Yes, Virginia! Stepping into the lobby of the completely reinvigorated Virginia Hotel on Jackson Street is like walking into an F. Scott Fitzgerald novel. Bold reds decorate the Living Room and the bar. Overhead, crystal globe chandeliers mimic delicate fireworks setting the mood in the hotel’s main corridor and the entrance to the Ebbitt Room restaurant.
Upstairs, lush bedding with big fluffy pillows with a bold “V” in the middle seduce the visitor and make you just want to plop down on the bed and close your eyes, telling those other people in the room with you to go away and come again some other day.
New York interior designer Colleen Bashaw put the Victorians back in the closet of the 1879 hotel and switched the mood to a more modern heyday.
“I wanted to establish a mood of fun and of timelessness,” she said to a gathering of interested folk. “I chose red to be the main color because I wanted the hotel to be reinvigorated and have a sexy new view. I thought red would be bold and fun on the first floor and carried those color schemes upstairs with the carpets and the red guest room doors.”
And what a mood. The visitor wants to go back and put an evening gown on, making sure she has a proper martini in one hand and a gold cigarette holder in the other (but not a lit cigarette of course). She imagines nonchalantly greeting gentlemen callers in their formal attire. She would descend the red-carpeted staircase making sure the light from the stained glass window at the top of the landing held her in a flattering profile all the while. After a cocktail or two in the Living Room, she and her guests would go into the Ebbitt Room for an elegant dinner prepared by Chef and General Manager Andrew Carthy.
Let’s not forget that The Ebbitt Room is a five-star restaurant, deserving of an elegant dining room, lightened by sparkling lacey chandeliers and Osbourne and Little wallpaper with gold on gold.
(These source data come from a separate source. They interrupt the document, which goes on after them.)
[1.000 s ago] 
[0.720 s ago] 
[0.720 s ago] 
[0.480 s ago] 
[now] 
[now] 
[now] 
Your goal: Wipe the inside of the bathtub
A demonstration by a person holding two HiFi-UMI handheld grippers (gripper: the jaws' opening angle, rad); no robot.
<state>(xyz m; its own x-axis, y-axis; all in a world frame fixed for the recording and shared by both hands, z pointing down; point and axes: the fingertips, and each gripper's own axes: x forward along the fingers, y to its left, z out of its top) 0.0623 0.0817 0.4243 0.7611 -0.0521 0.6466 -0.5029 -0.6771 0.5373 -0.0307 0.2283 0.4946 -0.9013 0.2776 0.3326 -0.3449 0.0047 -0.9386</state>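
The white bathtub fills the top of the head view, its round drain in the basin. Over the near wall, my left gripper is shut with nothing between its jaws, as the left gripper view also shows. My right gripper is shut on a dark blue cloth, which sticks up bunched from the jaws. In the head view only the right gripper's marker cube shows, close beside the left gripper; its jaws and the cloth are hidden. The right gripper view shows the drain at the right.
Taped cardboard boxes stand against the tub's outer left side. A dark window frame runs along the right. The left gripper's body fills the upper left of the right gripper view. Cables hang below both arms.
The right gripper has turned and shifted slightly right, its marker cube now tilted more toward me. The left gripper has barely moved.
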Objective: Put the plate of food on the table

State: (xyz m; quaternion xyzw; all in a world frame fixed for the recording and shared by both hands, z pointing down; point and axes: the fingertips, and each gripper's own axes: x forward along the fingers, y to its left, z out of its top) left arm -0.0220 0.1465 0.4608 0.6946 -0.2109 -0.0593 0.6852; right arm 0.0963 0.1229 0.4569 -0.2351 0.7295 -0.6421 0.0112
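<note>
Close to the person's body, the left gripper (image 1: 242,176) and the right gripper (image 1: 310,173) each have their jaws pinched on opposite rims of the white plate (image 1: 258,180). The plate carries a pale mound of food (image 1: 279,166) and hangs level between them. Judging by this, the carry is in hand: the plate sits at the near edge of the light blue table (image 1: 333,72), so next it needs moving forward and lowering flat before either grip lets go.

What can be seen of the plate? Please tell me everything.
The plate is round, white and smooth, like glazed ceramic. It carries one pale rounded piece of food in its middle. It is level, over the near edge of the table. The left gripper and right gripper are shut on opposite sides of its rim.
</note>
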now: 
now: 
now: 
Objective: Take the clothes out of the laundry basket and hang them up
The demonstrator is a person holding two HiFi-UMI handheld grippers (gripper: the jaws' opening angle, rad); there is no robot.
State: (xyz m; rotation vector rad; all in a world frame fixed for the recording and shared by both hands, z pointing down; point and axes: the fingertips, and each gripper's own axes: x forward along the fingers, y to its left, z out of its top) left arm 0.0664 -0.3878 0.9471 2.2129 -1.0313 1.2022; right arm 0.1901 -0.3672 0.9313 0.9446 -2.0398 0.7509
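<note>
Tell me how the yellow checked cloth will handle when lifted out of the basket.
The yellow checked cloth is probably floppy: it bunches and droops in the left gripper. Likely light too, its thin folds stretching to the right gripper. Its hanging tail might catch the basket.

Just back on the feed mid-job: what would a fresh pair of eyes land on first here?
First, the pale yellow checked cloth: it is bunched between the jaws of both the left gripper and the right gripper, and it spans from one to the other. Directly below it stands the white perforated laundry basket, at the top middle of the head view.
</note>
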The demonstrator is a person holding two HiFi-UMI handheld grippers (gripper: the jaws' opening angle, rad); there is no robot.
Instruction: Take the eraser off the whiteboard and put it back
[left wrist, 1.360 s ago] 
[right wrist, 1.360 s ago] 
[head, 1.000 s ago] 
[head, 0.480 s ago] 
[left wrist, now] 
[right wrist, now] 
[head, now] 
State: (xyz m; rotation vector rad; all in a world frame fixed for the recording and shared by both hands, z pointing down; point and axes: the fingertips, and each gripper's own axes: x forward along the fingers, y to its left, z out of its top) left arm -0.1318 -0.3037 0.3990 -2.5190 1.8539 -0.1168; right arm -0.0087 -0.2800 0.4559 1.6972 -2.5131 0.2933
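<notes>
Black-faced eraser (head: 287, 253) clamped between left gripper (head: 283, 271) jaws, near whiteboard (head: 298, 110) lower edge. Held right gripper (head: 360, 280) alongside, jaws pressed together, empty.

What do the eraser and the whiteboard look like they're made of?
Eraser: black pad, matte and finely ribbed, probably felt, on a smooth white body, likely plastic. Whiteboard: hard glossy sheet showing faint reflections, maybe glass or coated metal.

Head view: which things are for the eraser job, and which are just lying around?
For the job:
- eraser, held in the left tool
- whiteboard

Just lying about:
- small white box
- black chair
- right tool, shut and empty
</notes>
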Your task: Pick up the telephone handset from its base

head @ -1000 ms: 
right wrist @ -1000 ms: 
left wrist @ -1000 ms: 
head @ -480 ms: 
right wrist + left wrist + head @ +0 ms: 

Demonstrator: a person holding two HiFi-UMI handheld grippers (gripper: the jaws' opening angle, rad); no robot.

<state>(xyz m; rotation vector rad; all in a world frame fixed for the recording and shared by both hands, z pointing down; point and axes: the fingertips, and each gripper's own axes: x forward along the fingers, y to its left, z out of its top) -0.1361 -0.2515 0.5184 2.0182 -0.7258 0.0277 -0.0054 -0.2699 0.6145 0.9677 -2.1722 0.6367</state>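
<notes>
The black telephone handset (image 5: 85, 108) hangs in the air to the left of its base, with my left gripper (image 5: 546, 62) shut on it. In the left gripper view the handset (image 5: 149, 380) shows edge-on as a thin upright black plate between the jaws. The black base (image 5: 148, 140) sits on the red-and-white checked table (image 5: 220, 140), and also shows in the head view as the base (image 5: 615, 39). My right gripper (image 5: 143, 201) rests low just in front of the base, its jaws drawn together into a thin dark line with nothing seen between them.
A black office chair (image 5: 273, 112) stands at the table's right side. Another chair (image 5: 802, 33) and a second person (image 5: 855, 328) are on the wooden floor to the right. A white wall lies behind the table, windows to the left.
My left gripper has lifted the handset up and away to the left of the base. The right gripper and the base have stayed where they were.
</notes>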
Afterwards, the visitor and her guests move to the lounge or possibly sit by the fireplace to listen to Steve, the piano man, play “Misty.” After an aperitif and some lively conversation, the visitor excuses herself and retires upstairs to her room. She takes a long comfort-filled bath and climbs into bed… to wake refreshed and ready for a day at the beach.
The Virginia sparks such fantasies… But let’s not think that because the 24-room hotel has the feel of the ’30s that it hasn’t kept up. Each room has a flat screen TV., in-room DVD player and Wi-Fi internet connection, and a custom designed in-room bar and fridge, something different in an historic Cape May hotel,
Colleen Bashaw also did the interior design on the Brown Room at Congress Hall ( her brother Curtis Bashaw owns both properties).
“I’ve been wanting to re-do the Virginia for a long time but my brother wouldn’t give me the go ahead. Finally last winter, he told me we could start. I love this hotel and I wanted to see it revived in a fun way.”
Revived it is! Let the fun of staying in this grand place begin!